Task objective
Would you please write out every record exactly?

Records supplied
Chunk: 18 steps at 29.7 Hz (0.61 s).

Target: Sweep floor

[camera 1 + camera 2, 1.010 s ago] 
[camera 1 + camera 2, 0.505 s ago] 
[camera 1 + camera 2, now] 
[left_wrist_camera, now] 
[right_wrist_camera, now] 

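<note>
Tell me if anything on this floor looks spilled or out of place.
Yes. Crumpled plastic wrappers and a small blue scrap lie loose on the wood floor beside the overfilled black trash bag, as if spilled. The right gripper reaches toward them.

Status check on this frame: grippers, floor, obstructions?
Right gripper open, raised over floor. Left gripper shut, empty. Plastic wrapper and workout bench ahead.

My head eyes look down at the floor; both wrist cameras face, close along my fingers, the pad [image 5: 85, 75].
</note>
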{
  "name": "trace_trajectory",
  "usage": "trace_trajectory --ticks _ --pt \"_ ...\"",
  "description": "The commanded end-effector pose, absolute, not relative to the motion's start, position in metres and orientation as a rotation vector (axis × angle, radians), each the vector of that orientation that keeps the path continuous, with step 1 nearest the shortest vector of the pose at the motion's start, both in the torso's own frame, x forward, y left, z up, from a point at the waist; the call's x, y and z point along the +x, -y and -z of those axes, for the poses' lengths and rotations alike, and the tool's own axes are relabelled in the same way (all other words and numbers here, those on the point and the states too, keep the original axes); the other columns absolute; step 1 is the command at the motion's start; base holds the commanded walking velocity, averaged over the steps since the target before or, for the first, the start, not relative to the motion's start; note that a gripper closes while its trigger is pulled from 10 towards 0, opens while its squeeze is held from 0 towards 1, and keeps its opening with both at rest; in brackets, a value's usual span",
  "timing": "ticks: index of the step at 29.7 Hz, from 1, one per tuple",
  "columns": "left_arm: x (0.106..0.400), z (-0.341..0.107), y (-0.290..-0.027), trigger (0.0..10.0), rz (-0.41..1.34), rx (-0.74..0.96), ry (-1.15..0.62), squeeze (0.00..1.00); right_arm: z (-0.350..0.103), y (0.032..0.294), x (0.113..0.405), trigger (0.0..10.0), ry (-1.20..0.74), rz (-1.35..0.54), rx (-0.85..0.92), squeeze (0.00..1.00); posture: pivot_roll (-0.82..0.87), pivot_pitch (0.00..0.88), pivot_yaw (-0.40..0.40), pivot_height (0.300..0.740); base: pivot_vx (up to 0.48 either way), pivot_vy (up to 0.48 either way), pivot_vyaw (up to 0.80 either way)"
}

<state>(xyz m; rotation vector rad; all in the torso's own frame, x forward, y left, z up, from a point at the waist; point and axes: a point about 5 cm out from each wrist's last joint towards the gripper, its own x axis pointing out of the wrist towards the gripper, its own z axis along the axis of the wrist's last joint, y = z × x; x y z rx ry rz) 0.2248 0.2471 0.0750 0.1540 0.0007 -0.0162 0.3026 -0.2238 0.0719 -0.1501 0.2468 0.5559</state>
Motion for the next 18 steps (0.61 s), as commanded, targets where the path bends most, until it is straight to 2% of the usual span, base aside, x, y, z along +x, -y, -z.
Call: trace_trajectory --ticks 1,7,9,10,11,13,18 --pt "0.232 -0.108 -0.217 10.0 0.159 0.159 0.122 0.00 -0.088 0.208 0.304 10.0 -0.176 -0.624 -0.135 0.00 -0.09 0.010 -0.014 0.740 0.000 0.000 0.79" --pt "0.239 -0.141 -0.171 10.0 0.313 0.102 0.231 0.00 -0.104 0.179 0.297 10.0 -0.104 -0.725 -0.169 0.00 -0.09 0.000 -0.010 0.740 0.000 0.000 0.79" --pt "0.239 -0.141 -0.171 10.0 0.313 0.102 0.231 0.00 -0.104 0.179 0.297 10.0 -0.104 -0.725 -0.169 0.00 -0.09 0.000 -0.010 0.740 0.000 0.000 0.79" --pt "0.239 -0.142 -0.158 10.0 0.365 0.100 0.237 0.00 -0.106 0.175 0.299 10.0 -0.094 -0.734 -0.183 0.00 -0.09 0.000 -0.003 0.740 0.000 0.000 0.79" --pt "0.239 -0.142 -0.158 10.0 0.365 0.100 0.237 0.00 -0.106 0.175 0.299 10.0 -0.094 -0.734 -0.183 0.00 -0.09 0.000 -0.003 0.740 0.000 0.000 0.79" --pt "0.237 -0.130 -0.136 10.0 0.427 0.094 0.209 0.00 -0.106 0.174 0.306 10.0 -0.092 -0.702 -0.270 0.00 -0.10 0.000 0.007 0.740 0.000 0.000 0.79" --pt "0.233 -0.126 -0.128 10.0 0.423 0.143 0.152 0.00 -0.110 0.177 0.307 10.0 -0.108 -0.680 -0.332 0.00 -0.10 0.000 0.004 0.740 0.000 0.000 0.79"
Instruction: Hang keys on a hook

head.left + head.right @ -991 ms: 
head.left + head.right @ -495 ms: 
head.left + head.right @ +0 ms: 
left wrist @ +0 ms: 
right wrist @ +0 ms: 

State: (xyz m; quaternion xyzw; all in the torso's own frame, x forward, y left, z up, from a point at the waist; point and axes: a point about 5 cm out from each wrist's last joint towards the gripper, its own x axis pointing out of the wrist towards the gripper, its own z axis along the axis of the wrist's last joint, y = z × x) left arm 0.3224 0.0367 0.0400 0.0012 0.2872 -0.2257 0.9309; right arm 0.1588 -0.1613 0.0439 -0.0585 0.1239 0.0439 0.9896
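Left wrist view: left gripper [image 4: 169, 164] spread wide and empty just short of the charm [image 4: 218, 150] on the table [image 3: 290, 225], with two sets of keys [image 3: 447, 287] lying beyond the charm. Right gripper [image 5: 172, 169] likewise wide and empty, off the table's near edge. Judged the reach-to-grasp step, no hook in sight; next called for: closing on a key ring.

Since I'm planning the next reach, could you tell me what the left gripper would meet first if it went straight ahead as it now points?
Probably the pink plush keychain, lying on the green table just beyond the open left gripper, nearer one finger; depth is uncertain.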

Solution for this exercise
Chunk: 18 steps at 29.7 Hz (0.61 s).

Target: Sweep floor

[camera 1 + camera 2, 1.010 s ago] 
[camera 1 + camera 2, 0.505 s ago] 
[camera 1 + camera 2, now] 
[left_wrist_camera, now] 
[right_wrist_camera, now] 

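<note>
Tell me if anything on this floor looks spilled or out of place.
Yes. Crumpled plastic wrappers and a small blue scrap lie loose on the wood floor beside the overfilled black trash bag, as if spilled. The right gripper reaches toward them.

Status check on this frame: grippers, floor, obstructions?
Right gripper open, raised over floor. Left gripper shut, empty. Plastic wrapper and workout bench ahead.

My head eyes look down at the floor; both wrist cameras face, close along my fingers, the pad [image 5: 85, 75].
</note>
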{
  "name": "trace_trajectory",
  "usage": "trace_trajectory --ticks _ --pt \"_ ...\"",
  "description": "The commanded end-effector pose, absolute, not relative to the motion's start, position in metres and orientation as a rotation vector (axis × angle, radians), each the vector of that orientation that keeps the path continuous, with step 1 nearest the shortest vector of the pose at the motion's start, both in the torso's own frame, x forward, y left, z up, from a point at the waist; the call's x, y and z point along the +x, -y and -z of those axes, for the poses' lengths and rotations alike, and the tool's own axes are relabelled in the same way (all other words and numbers here, those on the point and the states too, keep the original axes); the other columns absolute; step 1 is the command at the motion's start; base holds the commanded walking velocity, averaged over the steps since the target before or, for the first, the start, not relative to the motion's start; note that a gripper closes while its trigger is pulled from 10 towards 0, opens while its squeeze is held from 0 towards 1, and keeps its opening with both at rest; in brackets, a value's usual span",
  "timing": "ticks: index of the step at 29.7 Hz, from 1, one per tuple",
  "columns": "left_arm: x (0.106..0.400), z (-0.341..0.107), y (-0.290..-0.027), trigger (0.0..10.0), rz (-0.41..1.34), rx (-0.74..0.96), ry (-1.15..0.62), squeeze (0.00..1.00); right_arm: z (-0.350..0.103), y (0.032..0.294), x (0.113..0.405), trigger (0.0..10.0), ry (-1.20..0.74), rz (-1.35..0.54), rx (-0.85..0.92), squeeze (0.00..1.00); posture: pivot_roll (-0.82..0.87), pivot_pitch (0.00..0.88), pivot_yaw (-0.40..0.40), pivot_height (0.300..0.740); base: pivot_vx (up to 0.48 either way), pivot_vy (up to 0.48 either way), pivot_vyaw (up to 0.80 either way)"
}

<state>(xyz m; rotation vector rad; all in the torso's own frame, x forward, y left, z up, from a point at the waist; point and axes: a point about 5 cm out from each wrist's last joint towards the gripper, its own x axis pointing out of the wrist towards the gripper, its own z axis along the axis of the wrist's last joint, y = z × x; x y z rx ry rz) 0.2248 0.2471 0.0750 0.1540 0.0007 -0.0162 0.3026 -0.2238 0.0719 -0.1501 0.2468 0.5559</state>
Motion for the next 18 steps (0.61 s), as commanded, targets where the path bends most, until it is straight to 2% of the usual span, base aside, x, y, z along +x, -y, -z.
Call: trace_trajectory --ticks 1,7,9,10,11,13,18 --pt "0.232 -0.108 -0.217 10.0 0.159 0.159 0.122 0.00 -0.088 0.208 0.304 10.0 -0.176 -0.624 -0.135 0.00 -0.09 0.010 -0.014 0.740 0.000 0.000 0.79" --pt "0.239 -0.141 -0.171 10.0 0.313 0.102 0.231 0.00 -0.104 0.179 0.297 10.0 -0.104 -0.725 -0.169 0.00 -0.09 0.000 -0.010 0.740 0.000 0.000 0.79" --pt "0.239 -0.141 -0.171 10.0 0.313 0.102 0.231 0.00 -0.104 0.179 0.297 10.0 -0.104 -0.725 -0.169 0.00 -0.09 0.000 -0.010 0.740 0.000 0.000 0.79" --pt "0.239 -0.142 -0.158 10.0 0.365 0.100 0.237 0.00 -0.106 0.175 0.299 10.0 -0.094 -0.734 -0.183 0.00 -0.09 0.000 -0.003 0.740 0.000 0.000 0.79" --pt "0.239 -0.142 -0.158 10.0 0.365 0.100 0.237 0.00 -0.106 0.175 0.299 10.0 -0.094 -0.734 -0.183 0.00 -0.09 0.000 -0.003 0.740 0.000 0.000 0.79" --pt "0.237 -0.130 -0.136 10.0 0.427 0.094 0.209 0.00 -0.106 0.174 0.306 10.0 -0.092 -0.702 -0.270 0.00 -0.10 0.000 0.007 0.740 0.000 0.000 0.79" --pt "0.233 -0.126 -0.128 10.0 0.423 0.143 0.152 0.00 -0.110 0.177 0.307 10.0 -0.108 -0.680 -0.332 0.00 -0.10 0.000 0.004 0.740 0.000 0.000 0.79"
Instruction: Hang keys on a hook

head.left + head.right @ -991 ms: 
head.left + head.right @ -495 ms: 
head.left + head.right @ +0 ms: 
left wrist @ +0 ms: 
right wrist @ +0 ms: 

State: (xyz m; quaternion xyzw; all in the torso's own frame, x forward, y left, z up, from a point at the waist; point and axes: a point about 5 cm out from each wrist's last joint towards the gripper, its own x axis pointing out of the wrist towards the gripper, its own z axis along the axis of the wrist's last joint, y = z × x) left arm 0.3224 0.0367 0.0400 0.0012 0.2872 -0.2257 0.9309; right arm 0.1588 -0.1613 0.0439 -0.0585 0.1239 0.0439 0.9896
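Left wrist view: left gripper [image 4: 169, 164] spread wide and empty just short of the charm [image 4: 218, 150] on the table [image 3: 290, 225], with two sets of keys [image 3: 447, 287] lying beyond the charm. Right gripper [image 5: 172, 169] likewise wide and empty, off the table's near edge. Judged the reach-to-grasp step, no hook in sight; next called for: closing on a key ring.

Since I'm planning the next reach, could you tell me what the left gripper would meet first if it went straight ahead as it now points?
Probably the pink plush keychain, lying on the green table just beyond the open left gripper, nearer one finger; depth is uncertain.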

The output has been completed.